Über die Ad.E.Jensen-Gedächtnisvorlesung

Das Frobenius-Institut lädt im jährlichen Turnus renommierte Wissenschaftler aus dem Ausland zu einsemestrigen Gastvorlesungen ein. Die Vorlesungsreihe ist dem Andenken an Adolf Ellegard Jensen (1899–1965) gewidmet, der 1946 zum Leiter des Frobenius-Instituts, zum Direktor des Völkerkundemuseums und zum ersten Inhaber des Lehrstuhls für Kultur- und Völkerkunde an der Johann Wolfgang Goethe-Universität ernannt wurde. Die Themen der Vorlesungen sollen sich im Umkreis der von Jensen inaugurierten Forschungen zu Mythus und Kult bewegen, doch ist den Gastwissenschaftlern das jeweilige Thema freigestellt. Die Vorlesungsreihe wird aus Mitteln der Hahn-Hissink'schen Frobenius-Stiftung und der Frobenius-Gesellschaft e.V. finanziert.

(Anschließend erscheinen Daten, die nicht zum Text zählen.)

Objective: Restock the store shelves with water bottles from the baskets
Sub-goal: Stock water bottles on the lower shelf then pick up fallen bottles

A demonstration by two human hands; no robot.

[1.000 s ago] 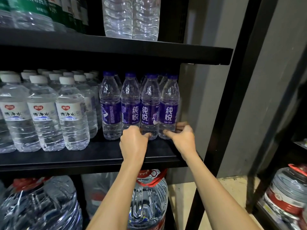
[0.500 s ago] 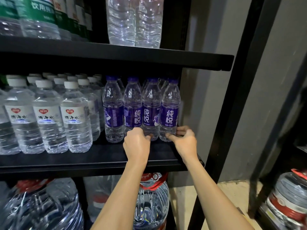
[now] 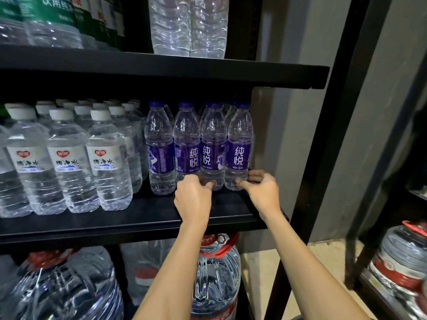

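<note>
Two bare arms reach to a black shelf [image 3: 138, 213]. The left hand [image 3: 193, 197] curls round the bases of purple-label bottles [image 3: 198, 155] near the shelf's right end; the right hand [image 3: 261, 190] pinches the rightmost bottle [image 3: 239, 155] at its base. White-capped bottles [image 3: 69, 162] stand left.

1 wide-angle view, worn on the person's head, faces forward and slightly down, close to the black metal middle shelf [image 3: 138, 218], about level with the purple-labelled clear plastic bottles [image 3: 239, 155] near its right front corner. Both bare forearms [image 3: 300, 262] enter from the frame's bottom edge. The black upright post [image 3: 321, 158] at the shelf's right end leans in the frame.
</note>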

Live-Mitschnitte der vergangenen Vorlesungen finden Sie auf dem YouTube-Kanal des Frobenius-Instituts youtube

 

Folgende Ad. E. Jensen-Gedächtnisvorlesungen haben bisher stattgefunden:

2024: "Historical ethnography and the ritual archive", Prof. Dr. Andrew Apter

2023: "Incompleteness, mobility and conviviality", Prof. Dr. Francis B. Nyamnjoh (Cape Town)

2022: "Connectivity: Insights from Hunter-Gatherer Cultures", Prof. Dr. Nurit Bird-David (Haifa)

2021: "Anverwandlungen: Beiträge indigener Völker zur Kultur der Moderne", Prof. Dr. Karl-Heinz Kohl (Frankfurt)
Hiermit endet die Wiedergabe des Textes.